Endlich tauchte Rita auf, die Miene eingefroren, nicht zu lesen. Daß sie sich die Hände waschen wolle, ehe sie ihr kalt gewordenes Panini esse. Immer noch eine kreislaufgeschwächte, rundliche Dame im Sinn fragte ich sie, ob es arg schlimm sei für die Person, die ihre Hilfe benötigt habe. “Herzstillstand.” sagte Rita. “Er war eisig, schwitzig-eisig. Ich mußte ihm die Zunge aus der Kehle holen.” “Er?” “Ja, der ältere Herr, der Kellner, bei dem wir bestellt haben.” Sie und eine andere anwesende us-amerikanische Ärztin hatten ihn zumindest reanimieren können, wie es weiter um ihn stünde, das wisse man nicht. Der Krankenwagen stand eine Dreiviertelstunde nach dem Eintreffen weiterhin da. Ein gutes Zeichen? Ein schlechtes?

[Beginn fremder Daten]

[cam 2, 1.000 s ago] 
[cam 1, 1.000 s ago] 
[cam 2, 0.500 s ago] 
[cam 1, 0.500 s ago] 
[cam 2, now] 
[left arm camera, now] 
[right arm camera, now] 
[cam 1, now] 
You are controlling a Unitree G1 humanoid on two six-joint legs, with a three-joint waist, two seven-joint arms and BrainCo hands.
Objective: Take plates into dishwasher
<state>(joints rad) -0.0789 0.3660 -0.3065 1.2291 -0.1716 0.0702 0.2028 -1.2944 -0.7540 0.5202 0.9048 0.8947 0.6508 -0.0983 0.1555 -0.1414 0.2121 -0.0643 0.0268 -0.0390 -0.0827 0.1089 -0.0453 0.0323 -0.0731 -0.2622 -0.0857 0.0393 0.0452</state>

Rita beglich an der Kasse ihre Rechnung. Sie ließen sie zahlen! Einen Aperol und ein Sandwich, nicht einmal dies als Dank – denn auch Worte folgten keine – für jemanden, der dem Kollegen die Erstversorgung hat angedeihen lassen! Keine fünfundzwanzig Euro für eine Wiederbelebung, kein Lächeln, keine einzige Geste der Wertschätzung. Ich bin noch nicht vierzig und ich verstehe die Welt, in der wir uns befinden, einfach nicht mehr.
Ich möchte nicht zu den letzten paar Menschen gehören müssen, mit denen der Mann von der Bar Rossi je sprach, ihn banal fragend, ob die Minestrone vegeatrisch, also ohne Hühnerbrühe bereitet sei , — ich hoffe, er hat es geschafft.